Rising to the heavens like a dragon, the pillar of ice engulfed the flying battleship’s enormous frame. 

Then, the flying battleship vanished from sight. All that was left was the azure sky as far as one could see. 

The gazes of the people turned toward Lucas atop the dais. 

Were the strange happenings that had unfolded in the sky above a terrorist attack, or a performance for the ceremony—? Everyone sought the answer to that question. 

However, Lucas could say nothing, for even he did not understand what had just occurred. 

It was an international political stage, as well. If he rashly spoke words of untruth, they would become a curse that would damage trust from other nations. But if the silence continued, the effect would be the same. 

Feeling the heavy weight of responsibility, I must say something, thought Lucas. The instant when he began to feel desperate— 

Kanon, waiting at the edge of the stage in her role as princess, suddenly but confidently rose to her feet. 

The abrupt action by the beautiful princess made the eyes of those present turn toward her in unison. 

Surely an ordinary girl with no experience in such matters could not endure such pressure. 

However, Kanon received the gazes of hundreds of thousands of people like it was second nature to her.
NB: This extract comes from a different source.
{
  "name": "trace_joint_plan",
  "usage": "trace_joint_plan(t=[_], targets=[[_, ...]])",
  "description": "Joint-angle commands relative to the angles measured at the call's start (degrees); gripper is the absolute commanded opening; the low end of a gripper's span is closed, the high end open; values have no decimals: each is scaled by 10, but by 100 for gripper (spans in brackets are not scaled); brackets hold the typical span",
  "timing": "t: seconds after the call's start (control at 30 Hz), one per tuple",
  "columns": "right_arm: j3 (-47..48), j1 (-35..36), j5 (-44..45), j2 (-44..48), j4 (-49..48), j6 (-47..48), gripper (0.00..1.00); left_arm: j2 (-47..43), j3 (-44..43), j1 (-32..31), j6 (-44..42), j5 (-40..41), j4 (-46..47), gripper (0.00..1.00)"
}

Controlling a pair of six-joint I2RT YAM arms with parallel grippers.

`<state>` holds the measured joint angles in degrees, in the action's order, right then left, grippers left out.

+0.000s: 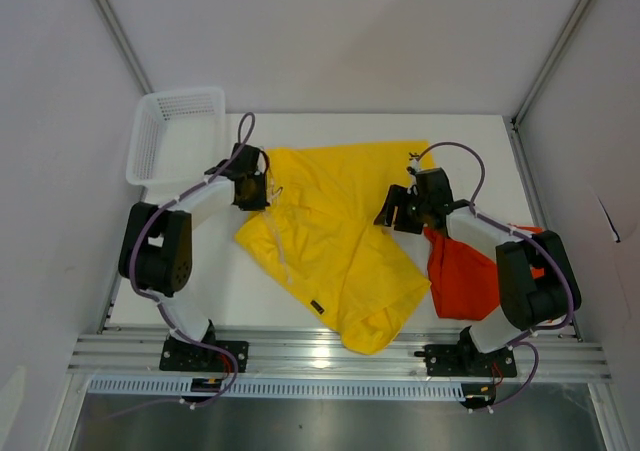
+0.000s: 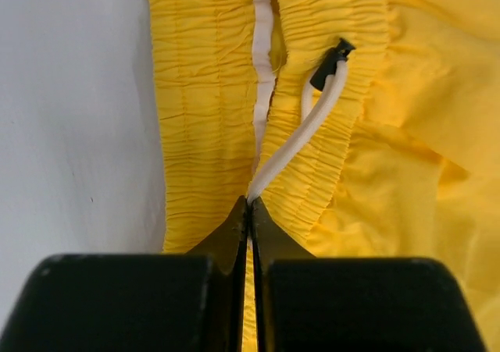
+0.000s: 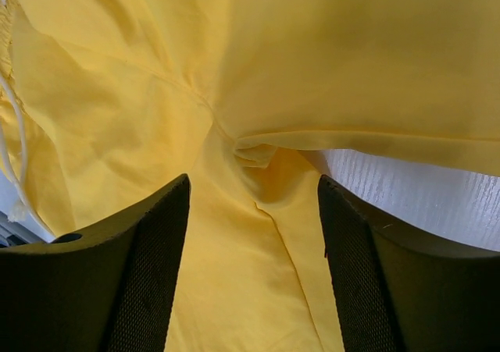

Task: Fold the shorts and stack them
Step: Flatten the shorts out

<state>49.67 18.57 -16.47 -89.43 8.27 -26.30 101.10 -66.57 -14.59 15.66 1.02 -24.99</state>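
Observation:
The yellow shorts point(image 1: 330, 233) lie spread and rumpled across the middle of the table. My left gripper point(image 1: 252, 187) sits at their left waistband. In the left wrist view it point(image 2: 251, 205) is shut on the gathered yellow waistband point(image 2: 203, 118), right where the white drawstring point(image 2: 301, 137) runs in. My right gripper point(image 1: 400, 211) is over the shorts' right side. The right wrist view shows it point(image 3: 254, 192) open, with its fingers point(image 3: 156, 235) either side of a yellow fabric crease point(image 3: 254, 153). The orange-red shorts point(image 1: 465, 276) lie bunched at the right, partly under my right arm.
A white mesh basket point(image 1: 175, 131) stands at the table's back left corner, just behind my left arm. White walls and metal frame posts close in the table point(image 1: 200, 281) on three sides. A metal rail point(image 1: 330, 349) runs along the near edge.

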Motion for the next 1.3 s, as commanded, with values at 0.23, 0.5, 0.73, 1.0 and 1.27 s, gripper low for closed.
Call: trace_joint_plan(t=[0.23, 0.5, 0.73, 1.0, 1.27], targets=[[16, 4, 28, 25, 59, 20, 68, -83, 50, 15, 66, 16, 35, 0], [1, -1, 37, 44, 79, 39, 68, -72, 54, 31, 53, -13, 36, 45], [3, -3, -21, 23, 39, 20, 68, -66, 75, 31, 52, -106, 69, 73], [-1, 4, -4, 28, 36, 18, 67, -35, 95, 42, 57, -156, 100, 48], [-3, 0, -21, 18, 25, 14, 66, -21, 111, 43, 69, -234, 135, 28]])
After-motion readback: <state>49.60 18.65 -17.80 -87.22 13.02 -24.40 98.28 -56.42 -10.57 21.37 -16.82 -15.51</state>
An elegant smile came over her as she spoke. 

“The fireworks were splendid.” 

Silence blanketed the site as people held their breath once more. 

Then, the next moment, the rise of thunderous applause shook Verterace Square. 

In an instant, one phrase by the princess had swept the anxiety of the people aside, whipping up a vortex of delight. 

At that point, it became certain that history would record the ceremony commemorating forty years since the signing of a peace treaty between the kingdom of Aldegia and the Warlord’s Empire as a success. 

So, too, would the fame of Aldegia’s wise princess spread throughout the world.